EXERCISE INSTRUCTIONS
The lines to return are those below that contain the word "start".

DATA SEGMENT
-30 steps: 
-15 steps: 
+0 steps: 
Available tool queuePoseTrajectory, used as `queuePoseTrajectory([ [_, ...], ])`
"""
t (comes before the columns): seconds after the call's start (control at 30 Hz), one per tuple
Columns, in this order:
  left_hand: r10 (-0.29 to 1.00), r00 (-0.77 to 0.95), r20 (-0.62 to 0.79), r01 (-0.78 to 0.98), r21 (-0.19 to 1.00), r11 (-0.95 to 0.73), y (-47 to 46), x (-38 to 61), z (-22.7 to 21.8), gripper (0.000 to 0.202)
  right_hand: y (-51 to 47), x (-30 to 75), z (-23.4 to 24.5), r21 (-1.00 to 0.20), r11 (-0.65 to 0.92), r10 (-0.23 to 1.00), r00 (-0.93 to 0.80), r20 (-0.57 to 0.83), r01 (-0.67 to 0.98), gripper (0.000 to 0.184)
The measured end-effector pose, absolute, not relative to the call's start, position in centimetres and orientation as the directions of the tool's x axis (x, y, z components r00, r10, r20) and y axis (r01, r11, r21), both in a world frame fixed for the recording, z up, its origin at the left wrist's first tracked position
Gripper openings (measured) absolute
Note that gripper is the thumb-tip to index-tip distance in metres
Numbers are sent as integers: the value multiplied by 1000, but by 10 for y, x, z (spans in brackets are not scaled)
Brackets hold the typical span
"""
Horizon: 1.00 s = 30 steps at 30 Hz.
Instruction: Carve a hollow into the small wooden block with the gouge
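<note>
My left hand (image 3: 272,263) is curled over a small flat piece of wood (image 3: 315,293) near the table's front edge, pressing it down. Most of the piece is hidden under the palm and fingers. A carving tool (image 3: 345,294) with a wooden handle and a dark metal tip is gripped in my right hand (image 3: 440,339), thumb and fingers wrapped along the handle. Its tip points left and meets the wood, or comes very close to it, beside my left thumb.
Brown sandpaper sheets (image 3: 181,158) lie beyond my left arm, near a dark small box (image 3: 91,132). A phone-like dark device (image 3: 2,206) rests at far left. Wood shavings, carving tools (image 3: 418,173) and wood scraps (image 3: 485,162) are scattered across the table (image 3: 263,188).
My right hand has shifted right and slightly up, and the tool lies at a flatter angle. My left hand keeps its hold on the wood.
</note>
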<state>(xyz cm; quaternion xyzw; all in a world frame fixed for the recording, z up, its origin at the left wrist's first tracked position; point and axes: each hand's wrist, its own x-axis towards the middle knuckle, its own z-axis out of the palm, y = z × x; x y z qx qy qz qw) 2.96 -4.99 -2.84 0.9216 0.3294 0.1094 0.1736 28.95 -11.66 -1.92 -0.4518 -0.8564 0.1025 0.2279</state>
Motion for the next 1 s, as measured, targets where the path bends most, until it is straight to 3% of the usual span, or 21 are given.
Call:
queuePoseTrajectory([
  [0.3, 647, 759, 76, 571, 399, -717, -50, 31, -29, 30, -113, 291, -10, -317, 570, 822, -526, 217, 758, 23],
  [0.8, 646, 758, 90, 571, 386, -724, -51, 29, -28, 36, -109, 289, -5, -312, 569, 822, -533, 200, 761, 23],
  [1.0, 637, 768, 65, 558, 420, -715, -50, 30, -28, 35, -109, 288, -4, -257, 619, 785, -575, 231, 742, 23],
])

ANSWER FOR THE TASK
t (comes before the columns): seconds after the call's start (control at 30 Hz), one per tuple
The measured end-effector pose, absolute, not relative to the call's start, position in centimetres and orientation as the directions of the tool's x axis (x, y, z components r00, r10, r20) and y axis (r01, r11, r21), both in a world frame fixed for the recording, z up, its origin at the left wrist's first tracked position

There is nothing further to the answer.